지금까지 본 발명의 여러 예시적인 실시예를 보이고 설명하였지만, 당업자라면 여러 가지 변형과 수정을 할 수 있다. 예컨대, 처리기의 속도가 빨라지고 메모리의 비용이 줄어들면, 표본화 주파수, 전송 속도, 버퍼 크기는 증가할 것이다. 이러한 변형과 수정은 첨부한 특허청구범위에 의해 정해진 범위와 사상을 벗어나지 않는 것이다.While various illustrative embodiments of the present invention have been shown and described, it will be apparent to those skilled in the art that various modifications and variations can be made. For example, if the speed of the processor is faster and the cost of the memory is reduced, the sampling frequency, transmission rate, buffer size will increase. Such variations and modifications are not to be regarded as a departure from the spirit and scope of the invention as defined by the appended claims.

Claims

표본화율로 표본화된 다중-채널 오디오 신호로 이루어진 각각의 채널에 오디오 윈도우를 적용하여 해당 오디오 프레임 시퀀스를 생성하는 프레임 그래버(frame grabber)(64)와,A frame grabber 64 for applying an audio window to each channel of a multi-channel audio signal sampled at a sampling rate to generate a corresponding audio frame sequence,

주파수 분할대역 각각이 분할대역 프레임당 최소한 하나의 오디오 데이터 부프레임이 있는 분할대역 프레임의 시퀀스를 가질 때, 상기 채널의 오디오 프레임을, 기저대역 주파수 범위에 걸쳐서, 복수의 해당 상기 주파수 분할대역으로 분할하는 복수의 필터(34)와,When each of the frequency bands has a sequence of sub-band frames having at least one audio data sub-frame per sub-band frame, the audio frames of the channel are divided into a plurality of corresponding frequency sub-bands over the base band frequency range A plurality of filters 34,

상기 해당 주파수 분할대역에 있는 오디오 데이터를, 한번에 하나의 부프레임씩, 부호화된 분할대역 신호로 부호화하는 복수의 분할대역 부호화기(26)와,A plurality of sub-band encoders (26) for encoding audio data in the corresponding frequency sub-bands into sub-band coded signals, one sub-frame at a time,

각각의 연속적인 데이터 프레임에 대하여 상기 부호화된 분할대역 신호를 출력 프레임으로 팩(pack)하고 다중화함으로써, 전송율의 데이터 스트림을 형성하는 다중화기(32)와,A multiplexer (32) for forming a data stream of a transmission rate by packing and multiplexing the encoded divided band signals into an output frame for each successive data frame,

상기 출력 프레임의 크기가 소정의 범위 이내에 있도록, 상기 오디오 윈도우의 크기를 상기 표본화율과 전송율에 기초하여 정하는 제어기(19)를A controller (19) for determining the size of the audio window based on the sampling rate and the transmission rate so that the size of the output frame is within a predetermined range

포함하는 다중-채널 오디오 부호화기.Comprising a multi-channel audio encoder.

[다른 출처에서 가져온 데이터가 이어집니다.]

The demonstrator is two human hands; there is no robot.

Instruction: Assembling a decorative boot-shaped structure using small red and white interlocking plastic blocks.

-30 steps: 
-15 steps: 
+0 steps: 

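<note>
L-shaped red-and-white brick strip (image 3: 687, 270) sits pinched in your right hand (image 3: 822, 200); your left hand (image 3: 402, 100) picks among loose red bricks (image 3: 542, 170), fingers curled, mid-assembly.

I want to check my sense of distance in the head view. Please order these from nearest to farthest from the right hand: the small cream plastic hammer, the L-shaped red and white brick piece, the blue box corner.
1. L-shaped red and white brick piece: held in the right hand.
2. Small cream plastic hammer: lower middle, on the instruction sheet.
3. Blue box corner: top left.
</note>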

제1항에서, 상기 제어기는 "(프레임 크기)×F_samp×(8/T_rate)"(여기서, 프레임 크기는 상기 출력 프레임의 최대 크기이고, F_samp는 상기 표본화율이며, T_rate는 상기 전송율임) 보다는 작은 가장 큰 2의 배수로 상기 오디오 윈도우의 크기를 정하는 것을 특징으로 하는 다중-채널 오디오 부호화기.In claim 1 wherein the controller is "(frame _{size) × F samp × (8 /} T rate)" ( where the frame size is the maximum size of the output frame, F _samp is the sampling rate, T _rate is the And the size of the audio window is determined by a multiple of 2, which is smaller than the maximum transmission rate.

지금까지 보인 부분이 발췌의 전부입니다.